Все придворные были поражены скромностью этой просьбы, и в первую очередь герцогиня д’Этамп; она изумленно глядела на Челлини, думая, что ослышалась.
— Черт побери! — воскликнул Франциск I. — Вы желаете не более и не менее, как заставить меня воспользоваться правом помилования, ибо еще вчера канцлер говорил, что преступник заслуживает виселицы!
— О ваше величество, — воскликнула герцогиня, — я сама хотела вступиться за молодого человека. Дело в том, что я недавно имела вести от Марманя. Виконту гораздо лучше, и он просил меня передать, что сам искал ссоры со школяром… Как его зовут, маэстро Челлини?
— Жак Обри, мадам.
— …и что этот Обри ни в чем не повинен. Я прошу вас, ваше величество, не спорьте с Бенвенуто и поскорее исполните его просьбу, пока он не спохватился и не попросил чего-нибудь большего.
— Хорошо, маэстро, будь по-вашему, — сказал Франциск I. — Недаром пословица говорит: "Кто дает быстро — дает вдвойне". Поэтому пусть приказ об освобождении отправят немедленно. Слышите, канцлер?
— Все будет исполнено, ваше величество.
— А вас, дорогой маэстро Челлини, — продолжал Франциск I, — я попрошу зайти в понедельник в Лувр. Мы с вами потолкуем о мелочах, которыми с некоторых пор пренебрегает мой казначей.
— Но разве вашему величеству не известно, что двери Лувра…
— Ничего, ничего! Лицо, отдавшее этот приказ, отменит его. Это была военная мера, ну, а поскольку теперь нас окружают одни друзья, военное положение отменяется.
— Отлично, сир! — воскликнула герцогиня. — Но, если вы, ваше величество, так великодушны, выполните и мою просьбу, хоть я и не имею никакого отношения к Юпитеру.
— Зато, герцогиня, у вас много общего с Данаей, — заметил вполголоса Бенвенуто.
— В чем же заключается ваша просьба, мадам? — спросил Франциск I, не расслышав колкости Челлини. — И поверьте, герцогиня, наше желание угодить вам неизменно и не зависит от случая, пусть даже самого торжественного.
— Благодарю вас, сир! Я прошу ваше величество оказать честь господину д’Эстурвилю и в понедельник на будущей неделе подписать брачный контракт моей юной подруги мадмуазель д’Эстурвиль и графа д’Орбека.
— Но какая же это милость? — воскликнул Франциск I. Это удовольствие, и прежде всего для самого короля; я еще останусь вашим должником, мадам, клянусь вам!
— Значит, ваше величество, условлено: в понедельник? — переспросила герцогиня.

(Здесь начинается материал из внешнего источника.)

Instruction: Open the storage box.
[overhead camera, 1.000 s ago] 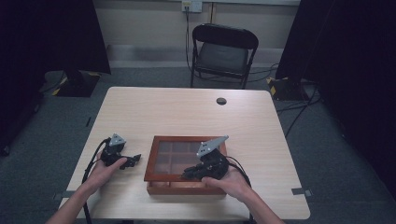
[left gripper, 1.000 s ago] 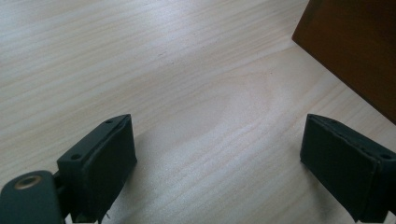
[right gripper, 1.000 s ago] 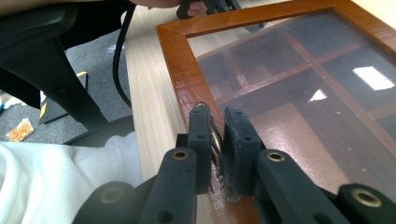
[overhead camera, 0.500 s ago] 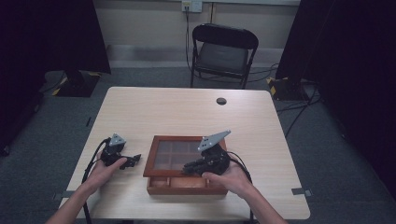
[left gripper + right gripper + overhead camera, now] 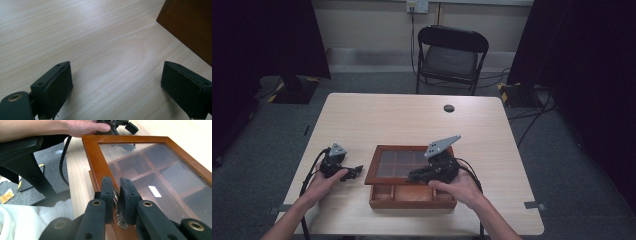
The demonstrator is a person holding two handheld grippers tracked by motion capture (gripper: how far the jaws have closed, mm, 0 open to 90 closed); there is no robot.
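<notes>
high view: the glass lid [image 5: 409, 164] of the wooden box [image 5: 412, 196], at the bench's [image 5: 387, 120] six o'clock edge, now tilts higher than a second ago. right gripper view: the right tongs [image 5: 116, 187] pinch the lid's metal clasp [image 5: 117, 206], so the opening looks under way. left gripper view: the left tongs [image 5: 117, 87] gape wide and empty, box corner at one o'clock.

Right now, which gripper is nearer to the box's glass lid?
Right. The right gripper is clamped on the glass lid at its metal latch; the left gripper rests on the table beside the box, apart.
</notes>
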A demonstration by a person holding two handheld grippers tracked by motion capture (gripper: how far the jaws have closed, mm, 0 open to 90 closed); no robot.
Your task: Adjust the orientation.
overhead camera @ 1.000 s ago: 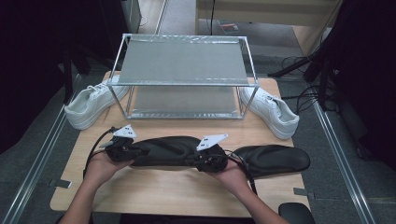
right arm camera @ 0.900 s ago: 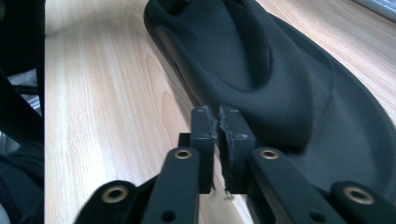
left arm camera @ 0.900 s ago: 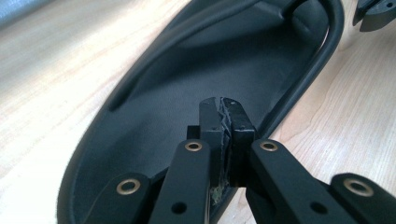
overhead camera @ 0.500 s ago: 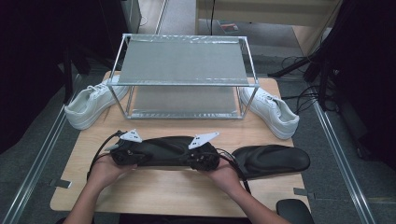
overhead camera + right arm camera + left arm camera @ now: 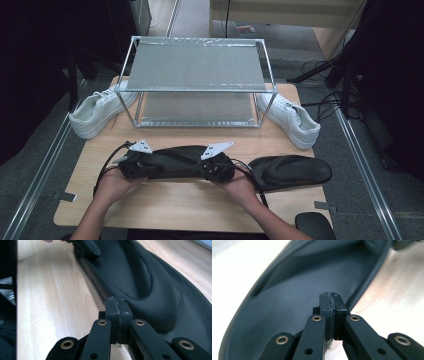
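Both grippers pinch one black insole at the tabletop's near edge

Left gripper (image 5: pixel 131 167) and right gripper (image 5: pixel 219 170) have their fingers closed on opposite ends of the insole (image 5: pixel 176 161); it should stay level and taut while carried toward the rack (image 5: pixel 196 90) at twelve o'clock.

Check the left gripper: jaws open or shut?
Shut. In the left gripper view the left gripper has its two pads pressed together at the near edge of the black insole; whether they pinch its rim cannot be told.
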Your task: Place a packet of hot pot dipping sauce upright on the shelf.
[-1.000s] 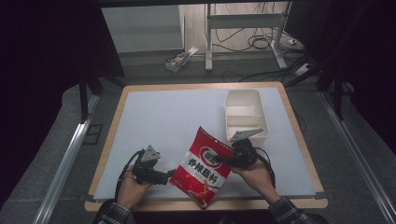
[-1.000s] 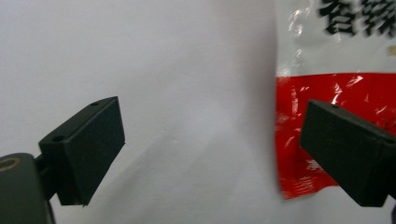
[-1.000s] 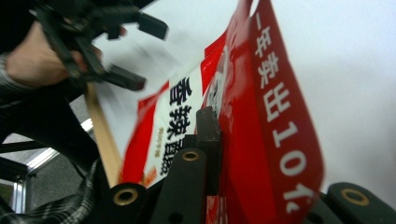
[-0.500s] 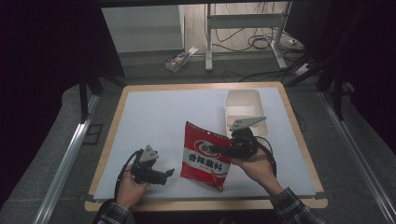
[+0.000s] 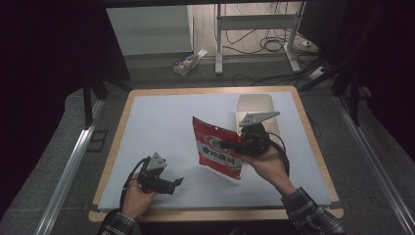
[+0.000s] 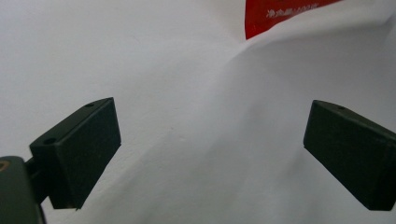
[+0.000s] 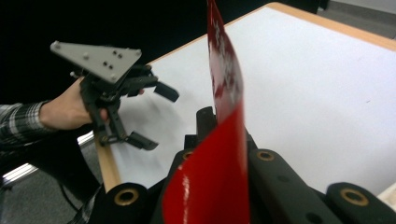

— В понедельник, — ответил король.
— А разве не жаль, герцогиня, что к этому торжественному дню у вас не будет заказанной вами Асканио золотой лилии? — спросил вполголоса Бенвенуто.
— Конечно, жаль, — отвечала герцогиня д’Этамп. — Но что ж поделать, ведь Асканио в тюрьме.
— Да, но зато я на свободе, — возразил Бенвенуто. — Я охотно закончу лилию и принесу ее вам.
— О! Если вы это сделаете, я, честное слово, скажу…
— Что вы скажете?
— Скажу, что вы очень любезны.
С этими словами герцогиня протянула Бенвенуто руку, и художник, испросив взглядом разрешения короля, галантнейшим образом запечатлел на ней поцелуй.